María José Martínez
Sin duda alguna, las cárceles son lugares donde podemos entender la desigualdad, la injusticia y la raíz de la violencia que vivimos en México. Son el reflejo de la sociedad en la que están. Hablan de nuestra propia realidad y de cómo hemos fallado. Son el resultado y la consecuencia de los problemas que tenemos como sociedad y la clave para combatir lo que hemos fracasado.
Según los datos más recientes del Órgano Administrativo Desconcentrado de Prevención y Readaptación Social (OADPRS, 2020) la población penitenciaria en México es de 215,232 personas. De los cuales cerca del 95% son hombres y el resto mujeres. En cuanto a su sentencia, poco más del 40% sigue esperando una.
Asimismo, de acuerdo con el Instituto Nacional de Geografía y Estadística (INEGI, 2016) en su Encuesta Nacional a Población Privada de la Libertad (ENPOL), alrededor del 70% tiene entre 18 y 39 años; poco más del 70% tiene solo educación básica y otro 70% tiene dependientes económicos. El 97% trabajó alguna vez antes de su arresto como trabajadores artesanales, operadores de maquinaria industrial, empleados de ventas, comerciantes informales, entre otros. El 40% de las quienes cumplen una sentencia, están por robo en cualquiera de sus modalidades, siendo también el principal delito por el que se encuentran en prisión. Y cabe resaltar que prácticamente la mitad de la población tiene sentencias entre 1 y 10 años. Esto último quiere decir que tarde o temprano van a salir. Además, la Comisión Nacional de Derechos Humanos (CNDH, 2019) en su Diagnóstico Nacional de Supervisión Penitenciaria registró que casi el 70% de los centros penitenciarios estatales muestran insuficiencia de actividades laborales y de capacitación.
“Me pagaban doscientos pesos a la semana. Eran como 15 horas las que trabajaba diario y en una ocasión no me dieron mi pago porque manché los productos de sangre porque me lastimaba las manos y los dedos, pero no tenía de otra, tenía que mandarle dinero a mi familia. Sé hacer de todo. Aprendí de carpintería, bordado y de artesanías.”
Estas fueron las palabras de una persona que estuvo en prisión que me marcaron mucho cuando platiqué con él acerca de cómo había sido su vida en la cárcel. No es un caso aislado. En él podemos ver los datos reflejados en la vida de una persona. Es un hombre joven de 31 años de edad, que estuvo 10 años en prisión por el delito de robo, con educación básica, que tiene que mantener a su familia, que ha vivido con ingresos bajos y que ni siquiera, después de año y medio de compurgar tiene su INE, ese documento oficial que ha sido requisito e impedimento para conseguir un empleo formal.
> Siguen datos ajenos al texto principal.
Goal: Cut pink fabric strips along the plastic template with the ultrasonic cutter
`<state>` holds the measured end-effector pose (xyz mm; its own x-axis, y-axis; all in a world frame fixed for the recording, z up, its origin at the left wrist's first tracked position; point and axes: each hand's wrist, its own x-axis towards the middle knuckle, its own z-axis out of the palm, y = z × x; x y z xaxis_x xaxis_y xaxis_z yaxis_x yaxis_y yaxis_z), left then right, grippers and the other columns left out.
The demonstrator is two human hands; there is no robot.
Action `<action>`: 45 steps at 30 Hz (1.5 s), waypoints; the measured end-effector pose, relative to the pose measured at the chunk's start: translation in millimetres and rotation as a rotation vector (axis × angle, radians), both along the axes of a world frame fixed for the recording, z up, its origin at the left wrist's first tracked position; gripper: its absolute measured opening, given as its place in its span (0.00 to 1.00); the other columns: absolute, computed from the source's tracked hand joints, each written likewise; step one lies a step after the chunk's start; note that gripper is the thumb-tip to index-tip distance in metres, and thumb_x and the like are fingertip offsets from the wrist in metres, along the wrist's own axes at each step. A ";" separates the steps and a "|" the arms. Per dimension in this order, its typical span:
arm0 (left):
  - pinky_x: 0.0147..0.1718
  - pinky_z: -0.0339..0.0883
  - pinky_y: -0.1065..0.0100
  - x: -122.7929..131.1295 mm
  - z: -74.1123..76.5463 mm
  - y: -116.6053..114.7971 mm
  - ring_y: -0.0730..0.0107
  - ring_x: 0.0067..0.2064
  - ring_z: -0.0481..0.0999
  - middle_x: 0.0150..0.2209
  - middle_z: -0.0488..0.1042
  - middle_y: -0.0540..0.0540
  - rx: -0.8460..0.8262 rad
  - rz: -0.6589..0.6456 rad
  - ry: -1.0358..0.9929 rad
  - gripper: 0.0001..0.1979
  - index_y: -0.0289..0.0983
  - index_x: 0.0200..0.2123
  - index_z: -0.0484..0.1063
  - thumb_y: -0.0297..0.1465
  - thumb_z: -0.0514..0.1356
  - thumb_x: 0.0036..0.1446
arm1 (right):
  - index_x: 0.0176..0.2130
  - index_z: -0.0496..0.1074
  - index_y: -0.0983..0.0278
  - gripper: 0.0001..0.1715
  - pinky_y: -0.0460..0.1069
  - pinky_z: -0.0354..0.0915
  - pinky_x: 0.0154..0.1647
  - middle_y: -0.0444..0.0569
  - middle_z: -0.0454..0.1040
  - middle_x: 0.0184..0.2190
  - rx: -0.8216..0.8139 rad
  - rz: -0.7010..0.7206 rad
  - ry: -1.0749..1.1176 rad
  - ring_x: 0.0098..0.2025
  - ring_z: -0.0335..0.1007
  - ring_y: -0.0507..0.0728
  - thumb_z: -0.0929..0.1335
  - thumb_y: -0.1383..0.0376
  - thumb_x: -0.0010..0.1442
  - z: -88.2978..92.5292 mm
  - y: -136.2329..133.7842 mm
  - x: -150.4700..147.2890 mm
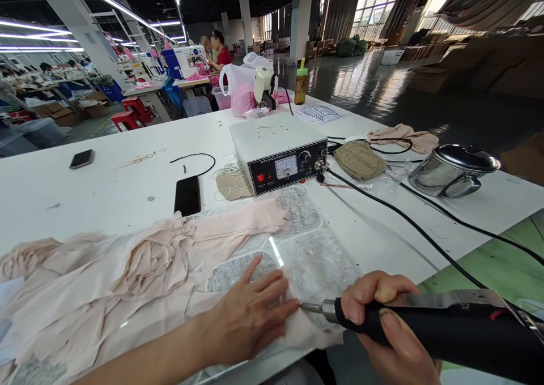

Esto es lo que muchas veces les espera cuando salen. Incluso hay quienes les da miedo quedar libres, porque no saben lo que les espera. Las empresas que ofrecen trabajo a las personas que estuvieron en prisión son muy pocas, y cuando les llegan a pedir documentos oficiales, se les complica todavía más, ya que las instituciones tardan meses o años en brindarles lo básico que tendría cualquier otro ciudadano para salir adelante. Otras les solicitan constancia de antecedentes no penales. Sin mencionar que esto último, es un acto de discriminación.
Y el problema es que ni siquiera como sociedad confiamos en que la cárcel sirva para prevenir el delito por medio de la reinserción social, tal y como lo dice el artículo 18 constitucional, sino más bien para castigar y excluir a quienes siempre han vivido de alguna forma marginados. Inconsciente o conscientemente no creemos en la reinserción social, porque si creyéramos en que las prisiones efectivamente sirven para “hacer justicia” y prevenir el delito, entonces no excluiríamos más a quienes han vivido constantemente así, porque confiaríamos que efectivamente el Estado garantiza su reinserción.
Por lo tanto, las cárceles solo generan una sensación falsa de seguridad y la reinserción solo se encuentra en el discurso y es autodidacta, no social, porque no hay políticas públicas, programas y acciones específicas que la sustenten tomando en cuenta a la persona y su contexto, porque ellos pueden cambiar, pero su barrio o comunidad que pudo haber sido un factor para la comisión del delito no.
Finalmente, es el populismo punitivo el que, a través del discurso, las iniciativas y políticas públicas promueve el uso excesivo de la cárcel como la medida más viable e inmediata para combatir la violencia y la inseguridad al hacernos creer que así se va a solucionar, estableciendo esa equivocada sensación seguridad y promoviendo injusticia y desigualdad.
Hay que apostar por iniciativas y políticas públicas que promuevan la prevención del delito, la reinserción social, y verdaderamente garanticen los derechos a todas las personas para erradicar de raíz la injusticia, la violencia y la desigualdad.